## WORK ITEM:
Search the data for "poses". Return each matching line.
--- EXTRACTED INFORMATION Enclosed Below ---
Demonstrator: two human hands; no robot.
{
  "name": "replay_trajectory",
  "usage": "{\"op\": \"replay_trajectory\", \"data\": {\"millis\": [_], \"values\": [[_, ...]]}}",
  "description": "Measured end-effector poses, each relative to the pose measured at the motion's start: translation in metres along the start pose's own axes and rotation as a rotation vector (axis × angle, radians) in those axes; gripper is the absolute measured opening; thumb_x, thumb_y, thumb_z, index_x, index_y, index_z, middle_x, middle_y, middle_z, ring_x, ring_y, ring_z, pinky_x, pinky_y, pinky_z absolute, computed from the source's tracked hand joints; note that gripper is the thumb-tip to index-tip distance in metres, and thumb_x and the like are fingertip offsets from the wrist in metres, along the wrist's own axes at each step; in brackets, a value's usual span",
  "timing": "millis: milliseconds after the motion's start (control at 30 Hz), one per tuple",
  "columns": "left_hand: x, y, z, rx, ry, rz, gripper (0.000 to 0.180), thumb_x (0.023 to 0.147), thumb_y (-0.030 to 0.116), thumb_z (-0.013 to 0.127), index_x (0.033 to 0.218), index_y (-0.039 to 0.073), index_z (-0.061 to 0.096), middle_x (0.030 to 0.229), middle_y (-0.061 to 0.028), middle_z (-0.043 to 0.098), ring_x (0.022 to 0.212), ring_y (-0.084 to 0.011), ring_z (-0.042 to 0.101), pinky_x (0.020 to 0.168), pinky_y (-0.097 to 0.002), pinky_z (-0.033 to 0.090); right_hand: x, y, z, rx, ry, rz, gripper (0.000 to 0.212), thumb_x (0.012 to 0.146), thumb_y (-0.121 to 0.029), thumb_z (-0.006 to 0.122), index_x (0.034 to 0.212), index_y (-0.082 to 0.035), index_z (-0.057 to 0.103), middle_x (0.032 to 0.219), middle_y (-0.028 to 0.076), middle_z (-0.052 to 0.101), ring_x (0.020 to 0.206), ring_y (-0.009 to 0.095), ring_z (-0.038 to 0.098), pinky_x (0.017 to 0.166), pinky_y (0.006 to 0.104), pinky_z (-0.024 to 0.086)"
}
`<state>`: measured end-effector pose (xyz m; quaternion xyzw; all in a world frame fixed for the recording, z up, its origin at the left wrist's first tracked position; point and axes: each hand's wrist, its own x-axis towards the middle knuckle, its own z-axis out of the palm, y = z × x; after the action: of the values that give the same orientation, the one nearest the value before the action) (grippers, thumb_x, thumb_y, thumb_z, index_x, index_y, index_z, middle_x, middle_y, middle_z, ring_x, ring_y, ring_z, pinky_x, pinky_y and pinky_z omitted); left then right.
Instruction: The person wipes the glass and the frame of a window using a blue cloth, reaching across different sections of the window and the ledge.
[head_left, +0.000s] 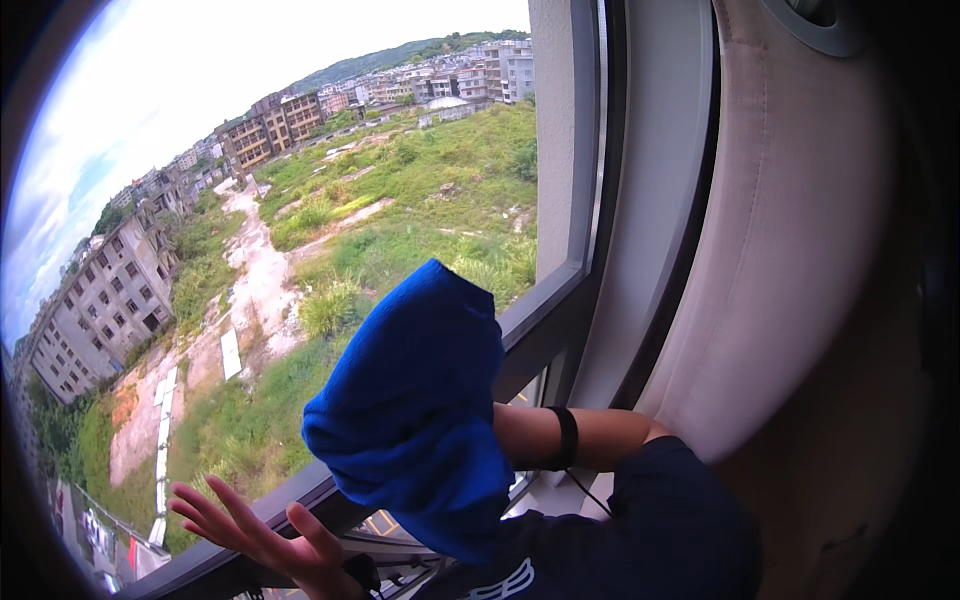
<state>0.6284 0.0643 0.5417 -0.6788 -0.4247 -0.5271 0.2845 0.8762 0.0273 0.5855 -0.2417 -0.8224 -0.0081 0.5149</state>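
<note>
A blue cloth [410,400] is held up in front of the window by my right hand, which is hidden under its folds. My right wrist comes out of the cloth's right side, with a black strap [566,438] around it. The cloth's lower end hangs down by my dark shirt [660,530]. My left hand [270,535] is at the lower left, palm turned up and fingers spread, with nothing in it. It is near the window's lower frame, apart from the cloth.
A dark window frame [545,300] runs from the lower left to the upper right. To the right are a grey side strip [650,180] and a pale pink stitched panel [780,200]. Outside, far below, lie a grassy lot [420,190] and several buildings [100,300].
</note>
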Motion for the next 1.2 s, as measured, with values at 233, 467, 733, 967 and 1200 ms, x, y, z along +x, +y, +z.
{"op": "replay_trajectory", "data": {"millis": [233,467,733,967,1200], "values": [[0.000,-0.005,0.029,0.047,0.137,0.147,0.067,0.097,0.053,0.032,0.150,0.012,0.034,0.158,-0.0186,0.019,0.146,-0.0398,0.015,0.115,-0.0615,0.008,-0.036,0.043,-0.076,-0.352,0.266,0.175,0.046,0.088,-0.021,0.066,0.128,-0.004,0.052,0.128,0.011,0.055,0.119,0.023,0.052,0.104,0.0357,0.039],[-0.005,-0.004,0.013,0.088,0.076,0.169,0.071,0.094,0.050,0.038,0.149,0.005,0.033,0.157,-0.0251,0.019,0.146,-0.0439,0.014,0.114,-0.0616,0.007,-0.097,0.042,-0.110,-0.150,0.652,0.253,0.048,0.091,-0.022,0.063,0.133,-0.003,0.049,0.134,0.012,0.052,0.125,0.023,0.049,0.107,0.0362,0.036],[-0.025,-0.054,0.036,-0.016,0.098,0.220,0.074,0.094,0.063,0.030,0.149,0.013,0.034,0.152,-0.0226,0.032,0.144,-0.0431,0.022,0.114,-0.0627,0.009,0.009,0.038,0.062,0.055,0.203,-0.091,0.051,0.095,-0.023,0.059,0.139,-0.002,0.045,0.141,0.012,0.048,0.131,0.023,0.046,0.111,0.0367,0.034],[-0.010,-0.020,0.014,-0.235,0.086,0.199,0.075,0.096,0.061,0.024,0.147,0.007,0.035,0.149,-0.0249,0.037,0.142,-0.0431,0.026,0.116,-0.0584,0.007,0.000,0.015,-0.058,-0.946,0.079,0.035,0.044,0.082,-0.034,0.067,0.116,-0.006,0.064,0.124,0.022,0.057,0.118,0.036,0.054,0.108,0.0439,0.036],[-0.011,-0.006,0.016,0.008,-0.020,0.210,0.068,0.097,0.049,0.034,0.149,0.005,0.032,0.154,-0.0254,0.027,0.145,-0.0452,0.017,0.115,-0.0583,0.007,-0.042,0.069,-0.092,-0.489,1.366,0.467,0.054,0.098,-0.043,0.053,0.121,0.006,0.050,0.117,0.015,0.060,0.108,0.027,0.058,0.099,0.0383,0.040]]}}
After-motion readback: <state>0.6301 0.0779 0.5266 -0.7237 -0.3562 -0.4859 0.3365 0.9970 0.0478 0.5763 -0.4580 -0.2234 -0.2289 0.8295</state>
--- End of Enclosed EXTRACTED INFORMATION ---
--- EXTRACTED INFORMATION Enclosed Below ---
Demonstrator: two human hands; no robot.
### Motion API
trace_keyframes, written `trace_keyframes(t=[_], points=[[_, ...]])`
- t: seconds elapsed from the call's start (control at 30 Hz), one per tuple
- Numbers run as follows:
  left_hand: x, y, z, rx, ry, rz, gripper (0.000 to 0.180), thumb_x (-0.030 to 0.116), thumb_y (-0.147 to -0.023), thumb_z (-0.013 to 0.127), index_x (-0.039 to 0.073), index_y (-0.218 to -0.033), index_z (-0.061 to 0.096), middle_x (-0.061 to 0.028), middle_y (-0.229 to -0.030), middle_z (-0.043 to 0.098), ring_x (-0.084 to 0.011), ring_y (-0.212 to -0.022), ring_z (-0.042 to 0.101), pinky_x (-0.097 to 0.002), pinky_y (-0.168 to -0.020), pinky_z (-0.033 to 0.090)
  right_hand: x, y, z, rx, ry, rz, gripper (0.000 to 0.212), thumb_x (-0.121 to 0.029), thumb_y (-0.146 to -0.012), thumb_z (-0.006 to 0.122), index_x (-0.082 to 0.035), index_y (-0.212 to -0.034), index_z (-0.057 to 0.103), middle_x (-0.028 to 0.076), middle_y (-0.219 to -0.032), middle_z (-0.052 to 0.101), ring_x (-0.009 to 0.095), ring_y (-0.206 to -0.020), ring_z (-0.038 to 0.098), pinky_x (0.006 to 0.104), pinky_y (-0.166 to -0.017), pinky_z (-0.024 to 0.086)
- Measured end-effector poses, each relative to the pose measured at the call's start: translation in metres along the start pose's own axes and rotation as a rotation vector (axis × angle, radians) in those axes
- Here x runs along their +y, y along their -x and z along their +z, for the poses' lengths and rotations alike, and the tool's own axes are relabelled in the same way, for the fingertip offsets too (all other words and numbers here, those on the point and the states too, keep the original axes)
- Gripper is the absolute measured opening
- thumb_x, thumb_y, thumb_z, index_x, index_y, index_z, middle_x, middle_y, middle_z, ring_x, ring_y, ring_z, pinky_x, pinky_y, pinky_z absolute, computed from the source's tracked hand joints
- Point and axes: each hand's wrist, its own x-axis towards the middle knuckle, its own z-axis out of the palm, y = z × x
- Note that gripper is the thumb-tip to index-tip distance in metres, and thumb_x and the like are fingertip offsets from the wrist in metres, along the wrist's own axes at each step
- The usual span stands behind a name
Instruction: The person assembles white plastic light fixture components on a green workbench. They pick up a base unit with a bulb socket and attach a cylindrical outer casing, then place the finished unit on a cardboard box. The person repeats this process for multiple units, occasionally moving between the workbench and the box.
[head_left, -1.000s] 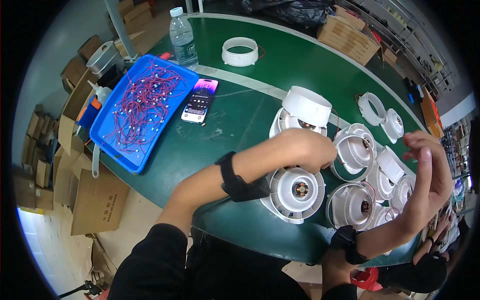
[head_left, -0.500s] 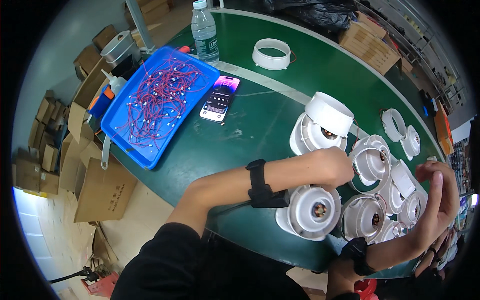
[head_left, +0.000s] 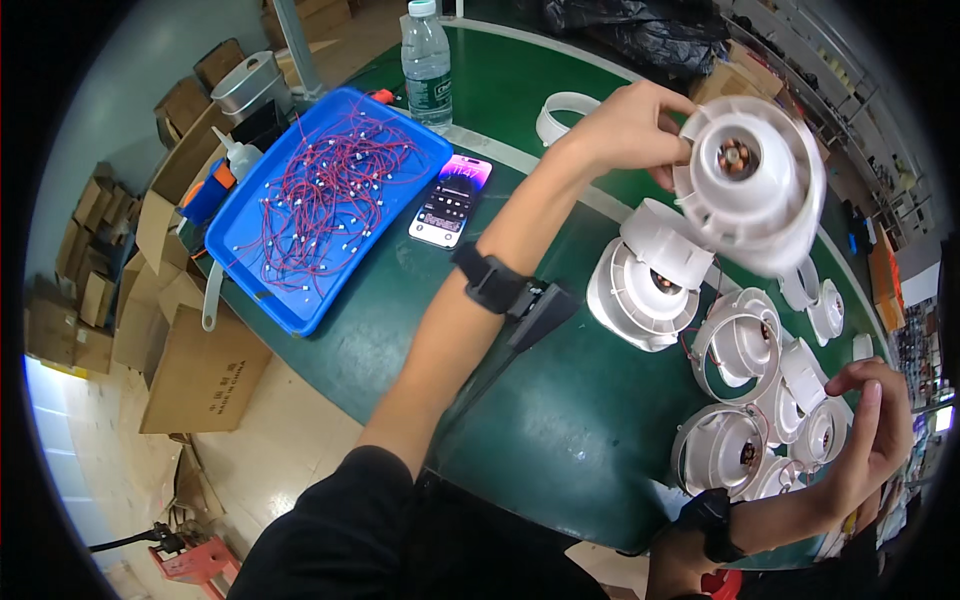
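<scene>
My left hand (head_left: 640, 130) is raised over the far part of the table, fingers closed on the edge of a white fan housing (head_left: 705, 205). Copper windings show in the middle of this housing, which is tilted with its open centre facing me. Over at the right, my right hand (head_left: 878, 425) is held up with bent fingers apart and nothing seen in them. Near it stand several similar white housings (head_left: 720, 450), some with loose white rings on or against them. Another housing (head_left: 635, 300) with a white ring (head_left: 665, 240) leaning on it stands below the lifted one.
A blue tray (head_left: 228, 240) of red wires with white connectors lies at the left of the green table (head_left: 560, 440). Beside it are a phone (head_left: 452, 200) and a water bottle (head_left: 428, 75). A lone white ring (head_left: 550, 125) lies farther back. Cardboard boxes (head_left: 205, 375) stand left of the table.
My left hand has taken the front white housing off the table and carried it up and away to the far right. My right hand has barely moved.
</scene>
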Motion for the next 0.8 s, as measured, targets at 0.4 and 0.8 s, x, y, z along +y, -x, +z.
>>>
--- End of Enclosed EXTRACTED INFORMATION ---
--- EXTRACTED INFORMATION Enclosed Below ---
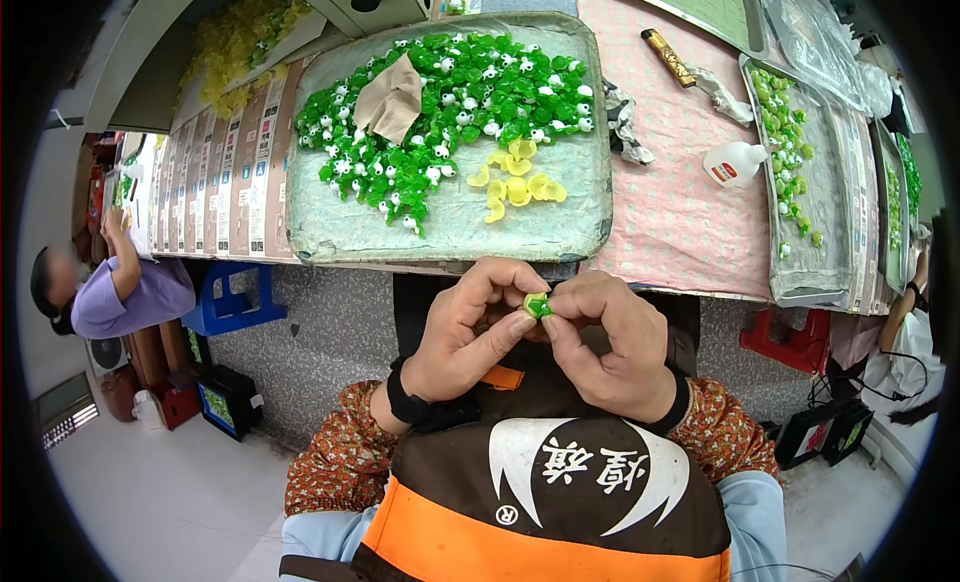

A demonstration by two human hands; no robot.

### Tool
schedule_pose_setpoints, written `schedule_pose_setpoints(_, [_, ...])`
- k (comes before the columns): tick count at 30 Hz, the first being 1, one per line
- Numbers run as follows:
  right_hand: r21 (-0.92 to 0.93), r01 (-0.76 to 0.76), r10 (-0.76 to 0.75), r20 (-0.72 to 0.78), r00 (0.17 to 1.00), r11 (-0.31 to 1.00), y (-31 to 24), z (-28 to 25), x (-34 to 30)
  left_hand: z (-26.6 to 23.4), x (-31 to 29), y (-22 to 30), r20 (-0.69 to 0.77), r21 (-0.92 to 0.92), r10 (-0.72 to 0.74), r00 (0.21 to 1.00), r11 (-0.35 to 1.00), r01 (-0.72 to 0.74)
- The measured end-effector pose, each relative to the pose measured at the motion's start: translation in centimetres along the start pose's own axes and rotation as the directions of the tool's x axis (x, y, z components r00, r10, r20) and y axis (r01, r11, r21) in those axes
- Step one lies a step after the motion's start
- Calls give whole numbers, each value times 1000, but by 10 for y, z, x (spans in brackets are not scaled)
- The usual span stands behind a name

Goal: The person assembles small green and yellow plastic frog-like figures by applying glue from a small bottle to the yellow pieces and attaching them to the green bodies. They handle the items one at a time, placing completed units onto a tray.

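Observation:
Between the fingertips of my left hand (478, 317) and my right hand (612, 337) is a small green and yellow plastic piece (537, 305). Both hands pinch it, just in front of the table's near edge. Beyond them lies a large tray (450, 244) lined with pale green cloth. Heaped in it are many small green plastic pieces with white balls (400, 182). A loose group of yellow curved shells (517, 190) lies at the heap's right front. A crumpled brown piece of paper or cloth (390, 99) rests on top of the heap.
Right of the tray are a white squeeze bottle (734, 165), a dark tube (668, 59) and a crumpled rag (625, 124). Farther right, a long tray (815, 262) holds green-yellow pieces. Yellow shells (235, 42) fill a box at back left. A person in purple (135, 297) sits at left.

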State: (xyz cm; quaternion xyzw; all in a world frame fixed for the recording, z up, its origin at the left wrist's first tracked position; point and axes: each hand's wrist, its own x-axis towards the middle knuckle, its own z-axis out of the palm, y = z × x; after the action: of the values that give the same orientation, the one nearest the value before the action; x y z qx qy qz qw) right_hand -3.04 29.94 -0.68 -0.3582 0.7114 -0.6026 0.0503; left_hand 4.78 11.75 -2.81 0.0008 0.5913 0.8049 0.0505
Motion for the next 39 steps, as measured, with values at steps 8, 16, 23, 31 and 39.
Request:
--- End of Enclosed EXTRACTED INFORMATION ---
## OUTPUT FOR THIS TASK:
  "description": "Measured end-effector poses, each relative to the pose measured at the motion's start: translation in metres along the start pose's own axes and rotation as a rotation vector (axis × angle, radians) in those axes; gripper is the absolute measured opening; thumb_x, thumb_y, thumb_z, index_x, index_y, index_z, middle_x, middle_y, middle_z, ring_x, ring_y, ring_z, pinky_x, pinky_y, pinky_z absolute, computed from the source's tracked hand joints; note that gripper is the thumb-tip to index-tip distance in metres, and thumb_x and the like are fingertip offsets from the wrist in metres, along the wrist's own axes at each step; in brackets, a value's usual span",
- Measured end-effector poses, each relative to the pose measured at the call's start: translation in metres along the start pose's own axes and rotation as a rotation vector (axis × angle, radians) in those axes
- Here x runs along their +y, y along their -x and z along their +z, for the poses' lengths and rotations alike, and the tool's own axes are relabelled in the same way, for the fingertip offsets too (all other words and numbers here, those on the point and the states too, keep the original axes)

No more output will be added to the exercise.